Paul shifted in his chair, looking dejected and full of defeat. He was an applicant for the upcoming Physician Assistant (PA) class, but his chances of acceptance didn’t look too good. I was on the admissions committee, which meant I played a role in whether or not he would be joining next year. Paul was applying to attend PA school at the age of thirty-six when most applicants were around twenty-four. He spent his adult life working in a steel factory until a few years prior, when he returned to community college. His goal was to become a Physician Assistant, but his grades were about average. His educational experience wasn’t exactly smooth.
His application, from an admissions perspective, wasn’t very exciting. These programs are filled with high achieving students who graduated from top universities, all vying for a spot. Paul certainly didn’t fit the mold. But his story struck a chord with me and I found myself thinking of my own journey to PA school.
When I dropped out of high school during my sophomore year, my GPA was less than 2.0. I spent several years drifting through life, joined the Navy for a time, and successfully completed a practical nursing program. Then I decided to become a Physician Assistant, which meant attending college first. Since I didn’t finish high school, I was put on probation for the first semester to demonstrate I had the academic ability to succeed.

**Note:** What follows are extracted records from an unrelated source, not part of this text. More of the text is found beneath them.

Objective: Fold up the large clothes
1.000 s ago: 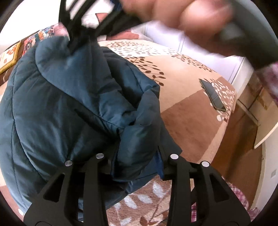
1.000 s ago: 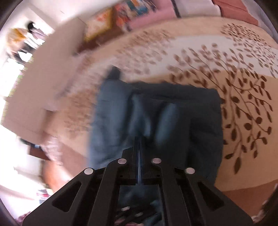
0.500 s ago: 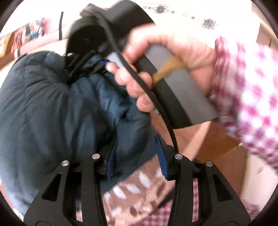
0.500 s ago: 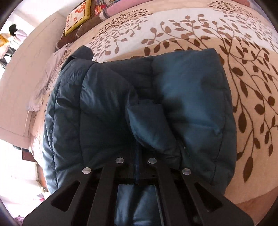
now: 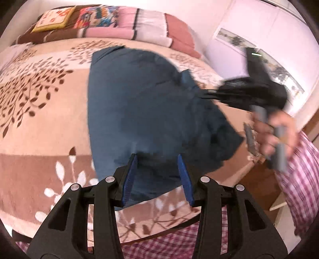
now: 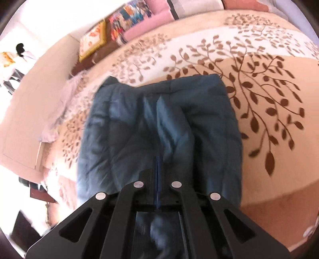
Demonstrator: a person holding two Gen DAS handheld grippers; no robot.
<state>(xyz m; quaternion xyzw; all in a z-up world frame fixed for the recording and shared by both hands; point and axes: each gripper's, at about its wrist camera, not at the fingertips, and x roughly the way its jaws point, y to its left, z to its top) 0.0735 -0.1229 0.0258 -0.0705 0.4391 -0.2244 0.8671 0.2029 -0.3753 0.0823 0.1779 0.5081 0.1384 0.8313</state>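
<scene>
Since the earlier frames, the left gripper (image 5: 157, 177) has released its fold of the jacket (image 5: 139, 111) and now stands with its blue-padded fingers (image 5: 129, 179) spread apart, nothing between them but the near hem of the garment lying just beyond and below the tips. The right gripper (image 6: 157, 179), seen half a second ago close in front of the left camera, now sits off to the right of the left fingers, blurred by motion, with the right hand (image 5: 273, 131) wrapped around its grey handle. In the right wrist view the fingers of the right gripper are pressed together with only a thin blue line between them, and a ridge of jacket fabric rises directly ahead of the tips; the fold appears to be pinched between them, though blur prevents a firm reading of the contact. The jacket, dark teal and quilted, lies folded on the bedspread (image 6: 269, 99), which carries a brown leaf-and-branch pattern. Ahead of the right fingers the garment extends away as a roughly rectangular block, its far edge straight and a small collar corner projecting at the far left. Beyond the jacket, at the far side of the bed, pillows (image 5: 123, 25) and a patterned cushion (image 5: 53, 19) are stacked. A pink checked sleeve (image 5: 299, 179) shows to the right of the left fingers.
</scene>
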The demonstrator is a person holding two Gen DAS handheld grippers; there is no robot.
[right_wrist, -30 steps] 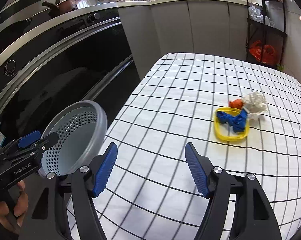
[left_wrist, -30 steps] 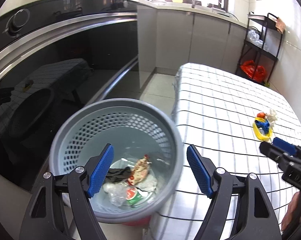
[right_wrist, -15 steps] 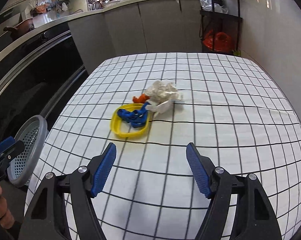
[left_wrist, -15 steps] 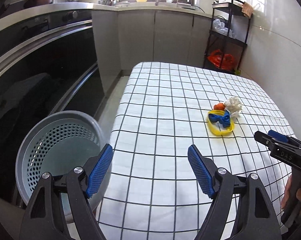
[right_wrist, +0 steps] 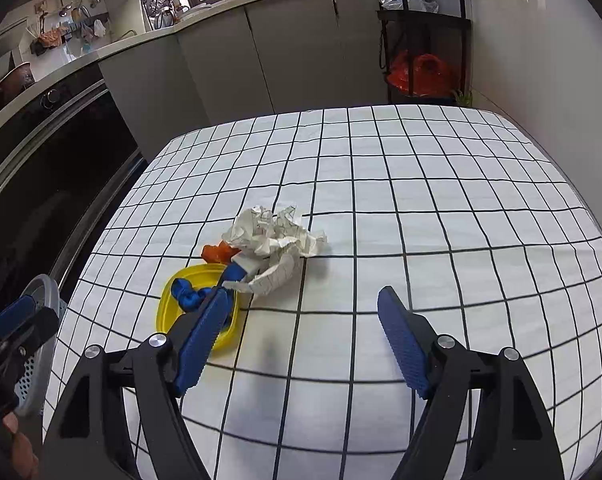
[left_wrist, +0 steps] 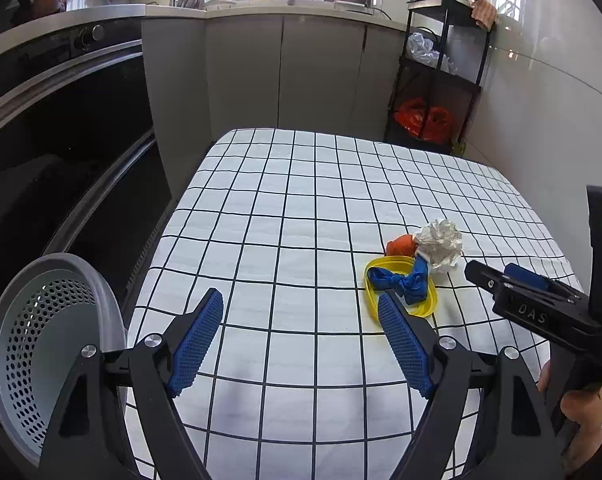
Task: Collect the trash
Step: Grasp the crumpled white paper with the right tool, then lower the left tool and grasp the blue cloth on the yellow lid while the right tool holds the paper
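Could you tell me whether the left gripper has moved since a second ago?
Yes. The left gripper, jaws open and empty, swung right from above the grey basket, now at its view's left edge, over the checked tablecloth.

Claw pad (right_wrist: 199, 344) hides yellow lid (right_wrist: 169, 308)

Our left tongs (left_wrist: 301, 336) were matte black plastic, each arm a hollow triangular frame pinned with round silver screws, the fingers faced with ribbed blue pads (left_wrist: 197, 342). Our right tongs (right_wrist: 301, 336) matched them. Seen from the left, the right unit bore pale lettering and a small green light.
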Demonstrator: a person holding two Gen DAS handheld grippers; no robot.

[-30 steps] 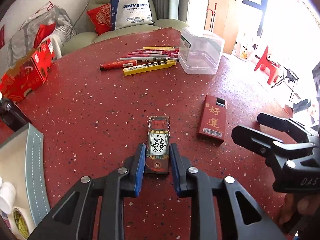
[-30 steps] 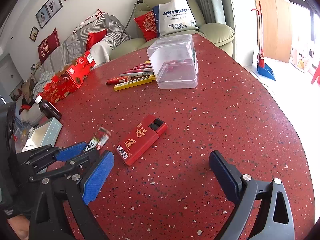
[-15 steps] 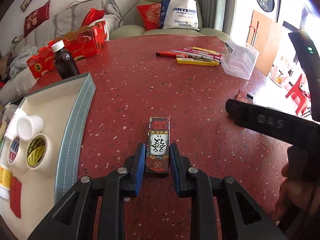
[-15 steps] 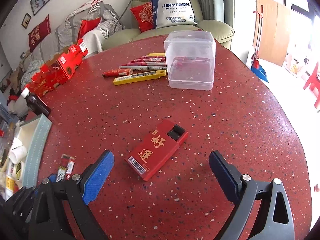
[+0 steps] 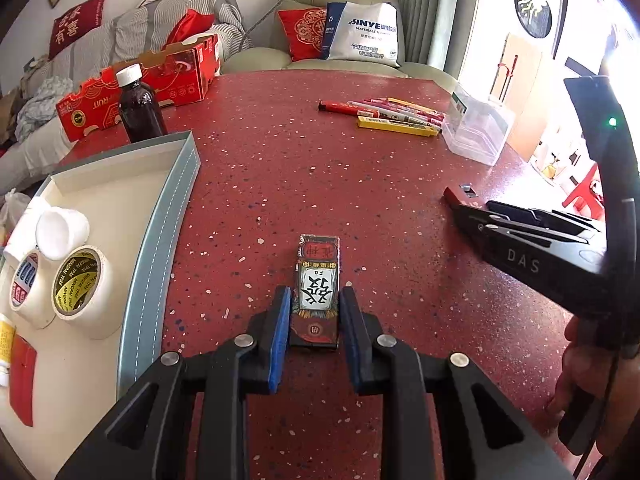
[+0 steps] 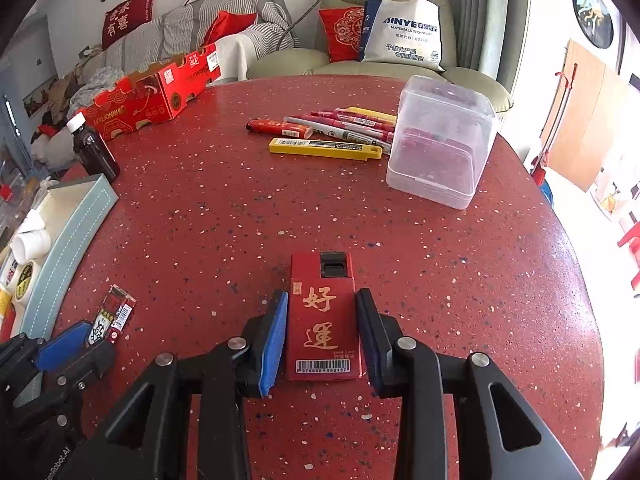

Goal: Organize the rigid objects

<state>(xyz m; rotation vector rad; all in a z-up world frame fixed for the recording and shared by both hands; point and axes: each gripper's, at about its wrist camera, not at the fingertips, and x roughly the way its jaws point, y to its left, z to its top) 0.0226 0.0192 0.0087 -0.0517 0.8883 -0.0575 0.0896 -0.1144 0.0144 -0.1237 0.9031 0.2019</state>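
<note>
Gripping a slim printed packet (image 5: pixel 317 292), the left claw (image 5: pixel 314 334) has its pads against the packet's long sides, close to the near end, with the packet low over the red tabletop (image 5: pixel 320 184). The right claw (image 6: pixel 322 338) has just closed onto a flat red box (image 6: pixel 323 320), also near its barcode end. Both holds sit far from the middle, so either thing may droop or twist out when carried. The tray (image 5: pixel 160 224) on the left already holds tape rolls (image 5: pixel 78 284); a careless drop could knock them. Swinging across, the two claws might also collide.
</note>
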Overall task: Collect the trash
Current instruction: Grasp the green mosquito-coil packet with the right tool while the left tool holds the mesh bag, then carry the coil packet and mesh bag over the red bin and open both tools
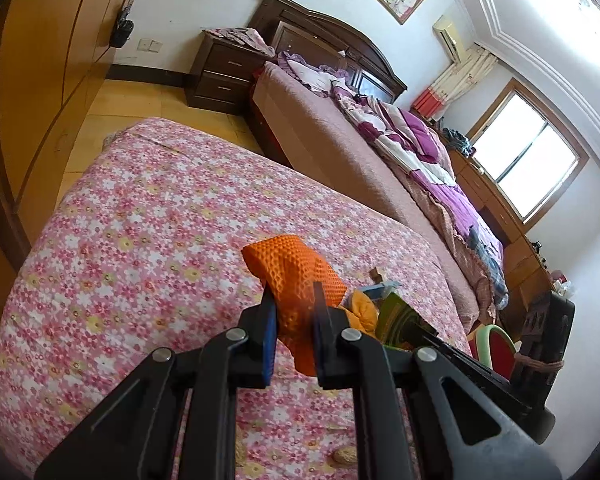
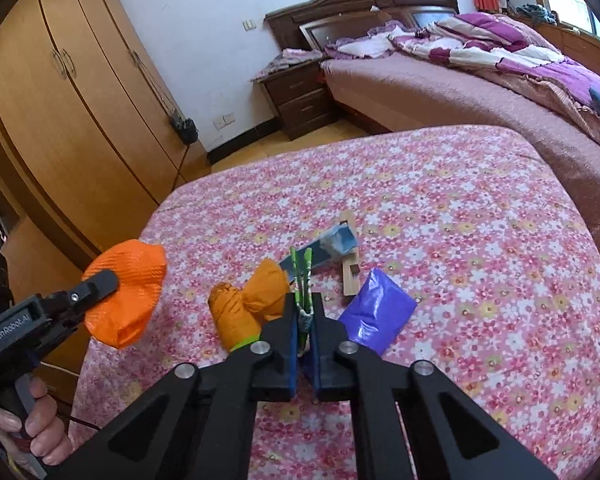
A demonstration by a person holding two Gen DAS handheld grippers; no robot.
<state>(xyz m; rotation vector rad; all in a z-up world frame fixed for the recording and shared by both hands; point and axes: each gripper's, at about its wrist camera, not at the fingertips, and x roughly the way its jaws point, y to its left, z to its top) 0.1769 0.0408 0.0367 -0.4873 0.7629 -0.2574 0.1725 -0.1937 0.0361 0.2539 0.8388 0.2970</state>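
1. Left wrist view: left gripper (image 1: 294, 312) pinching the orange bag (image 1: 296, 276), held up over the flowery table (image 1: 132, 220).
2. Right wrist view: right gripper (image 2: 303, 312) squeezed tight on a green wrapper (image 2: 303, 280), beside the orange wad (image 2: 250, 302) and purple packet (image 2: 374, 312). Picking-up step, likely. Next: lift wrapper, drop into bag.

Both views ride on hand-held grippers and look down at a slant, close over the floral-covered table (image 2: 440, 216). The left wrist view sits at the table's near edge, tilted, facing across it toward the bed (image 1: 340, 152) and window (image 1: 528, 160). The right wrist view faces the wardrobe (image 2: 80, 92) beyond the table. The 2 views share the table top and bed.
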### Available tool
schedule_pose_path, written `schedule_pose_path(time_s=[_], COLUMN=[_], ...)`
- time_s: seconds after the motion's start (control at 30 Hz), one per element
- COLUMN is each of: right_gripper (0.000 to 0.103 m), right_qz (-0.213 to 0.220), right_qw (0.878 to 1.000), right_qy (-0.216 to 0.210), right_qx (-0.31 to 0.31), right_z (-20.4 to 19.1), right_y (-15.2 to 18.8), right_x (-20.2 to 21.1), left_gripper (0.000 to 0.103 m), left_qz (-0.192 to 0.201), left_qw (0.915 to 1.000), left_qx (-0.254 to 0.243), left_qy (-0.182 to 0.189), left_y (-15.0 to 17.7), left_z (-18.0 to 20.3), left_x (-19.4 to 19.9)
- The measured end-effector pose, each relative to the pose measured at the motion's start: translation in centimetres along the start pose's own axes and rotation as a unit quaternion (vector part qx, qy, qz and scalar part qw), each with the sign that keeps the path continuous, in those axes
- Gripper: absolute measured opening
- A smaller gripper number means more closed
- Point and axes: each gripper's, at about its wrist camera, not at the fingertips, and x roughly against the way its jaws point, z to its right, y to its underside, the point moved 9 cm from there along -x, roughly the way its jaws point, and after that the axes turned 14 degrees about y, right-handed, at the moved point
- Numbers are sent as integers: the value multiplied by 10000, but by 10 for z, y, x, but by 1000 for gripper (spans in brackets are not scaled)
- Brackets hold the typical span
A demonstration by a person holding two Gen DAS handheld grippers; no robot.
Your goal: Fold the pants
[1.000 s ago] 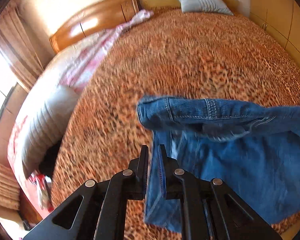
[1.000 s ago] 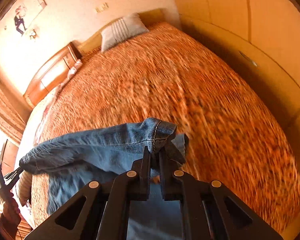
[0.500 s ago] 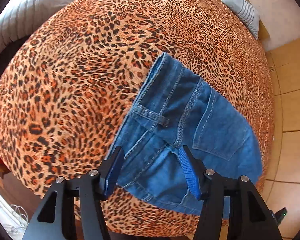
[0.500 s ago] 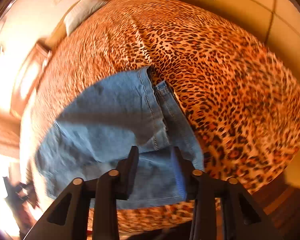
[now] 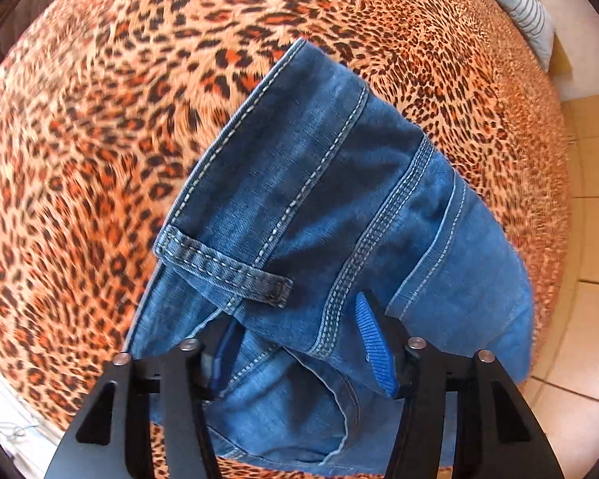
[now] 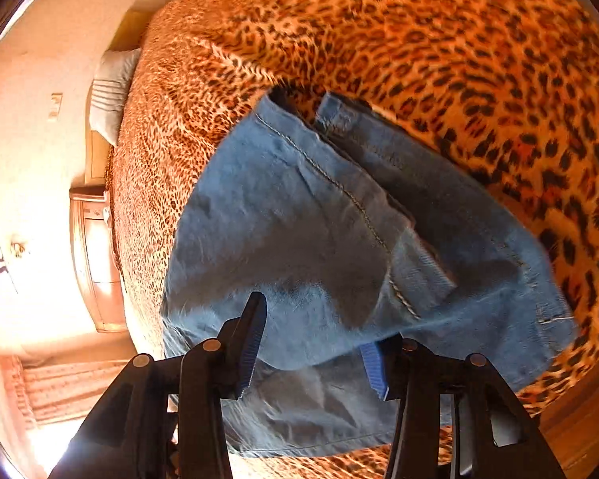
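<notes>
The blue jeans (image 5: 319,199) lie folded on the leopard-print bed cover (image 5: 100,139), with the waistband and a belt loop (image 5: 223,265) uppermost in the left wrist view. My left gripper (image 5: 299,343) points steeply down over the waistband. Its jaws are apart and closing, with a denim fold between them, and the pads are not pressing on it. In the right wrist view the jeans (image 6: 299,239) show their hem end. My right gripper (image 6: 315,343) hangs just above it, jaws apart and still opening, with denim lying under the gap.
The jeans lie near the bed's edge, with tiled floor (image 5: 591,239) beyond it. A striped pillow (image 5: 527,12) lies at the far end of the bed. The wooden headboard (image 6: 96,259) and a curtain (image 6: 60,391) stand at the left in the right wrist view.
Both grippers were shut on the jeans held above the bed. They have let go, the jeans now lie flat, and both grippers have sunk closer and rolled.
</notes>
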Motion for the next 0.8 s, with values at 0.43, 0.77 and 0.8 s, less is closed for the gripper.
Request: schedule_pose_path(time_s=[0.43,0.77,0.8], right_gripper=[2,11,12], right_qz=[651,-93,-94], right_qw=[9847,9923,9935], right_qy=[-1077,852,760], right_qx=[1208,893,841], right_z=[-56,82,83], right_y=[9,39,39], right_x=[101,19,23], left_gripper=[4,6,7], left_qz=[423,-585,-599], left_qw=[9930,9977,9978], left_qx=[-784,241,70], left_qy=[774,249,293], left_y=[29,72,71], left_z=[41,-58,-54], left_x=[86,-24,-19])
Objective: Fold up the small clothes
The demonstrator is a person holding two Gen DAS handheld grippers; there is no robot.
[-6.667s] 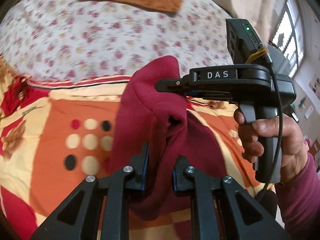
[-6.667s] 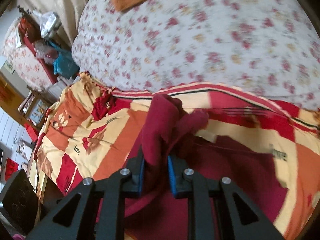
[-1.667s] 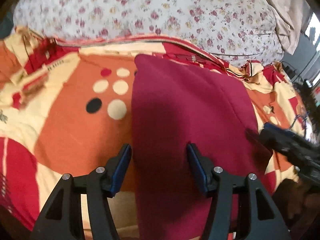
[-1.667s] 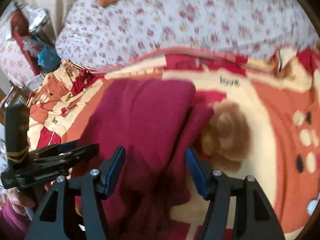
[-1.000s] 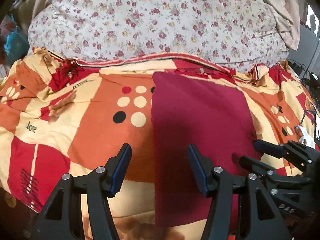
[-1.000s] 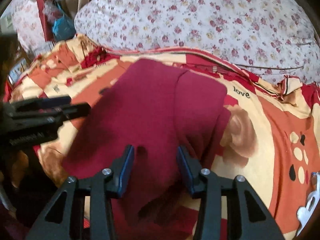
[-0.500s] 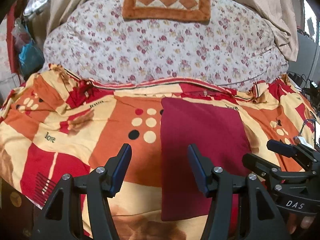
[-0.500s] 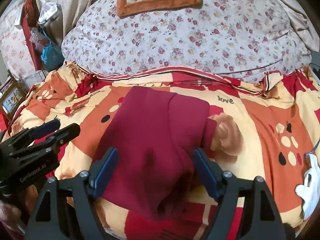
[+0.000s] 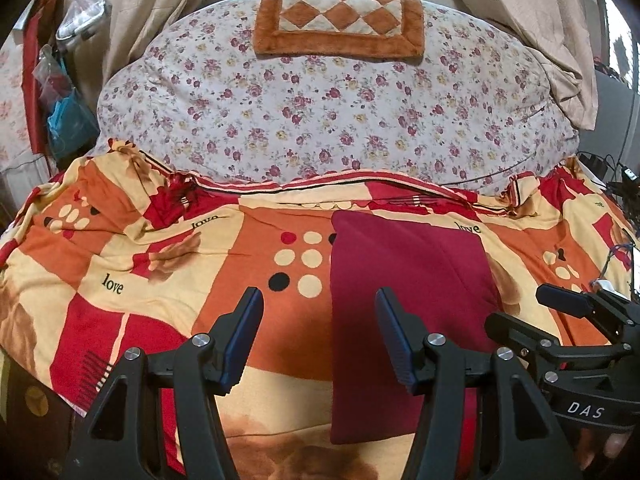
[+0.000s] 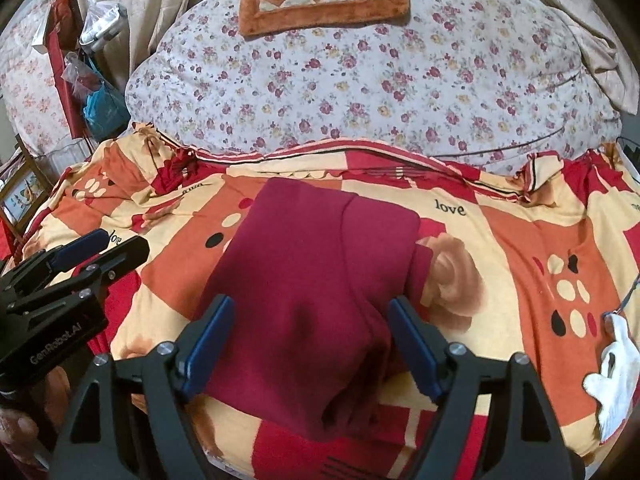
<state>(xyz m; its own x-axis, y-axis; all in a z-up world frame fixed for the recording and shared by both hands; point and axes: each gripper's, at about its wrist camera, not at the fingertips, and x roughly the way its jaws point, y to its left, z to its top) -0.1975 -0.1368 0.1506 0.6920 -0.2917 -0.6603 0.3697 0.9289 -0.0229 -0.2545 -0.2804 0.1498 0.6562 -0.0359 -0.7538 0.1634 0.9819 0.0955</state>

It was a second chance in life.
I had no confidence in my ability to handle a heavy science-based curriculum, but if I wanted to later be accepted into PA school, it meant somehow setting myself apart from the other applicants who were currently attending top universities. I was only attending a community college. So when the semester started, I quickly organized my life. At the time, I was working full time at night as a Licensed Practical Nurse (LPN), which meant there wasn’t any extra time to mess around.
Succeeding would require an immense amount of effort, so I woke up at 4:00am each day, having slept less than three hours, to have enough time to sufficiently study. I rewrote all my notes after each lecture, studied intensely, rested briefly, and studied more. Repeat, repeat, repeat.
After months of this grueling schedule, I finished the first semester with a near-perfect GPA. I continued on this path throughout the next semester and the following school year. By then, I received a letter of acceptance for PA school. All my labors paid off.
As I reviewed Paul’s application, I saw a man who worked hard to get where he was and would likely work just as hard to succeed in PA school. He simply needed a second chance. I actively championed his admission, knowing he was an underdog. That was twenty-five years ago. Paul, who is a good friend now, ultimately succeeded and is an exemplary clinician.
It’s never too late to start your life over. No matter what your age is or what your past looks like, it is possible to live the life you dream of living. Give yourself that second chance to succeed.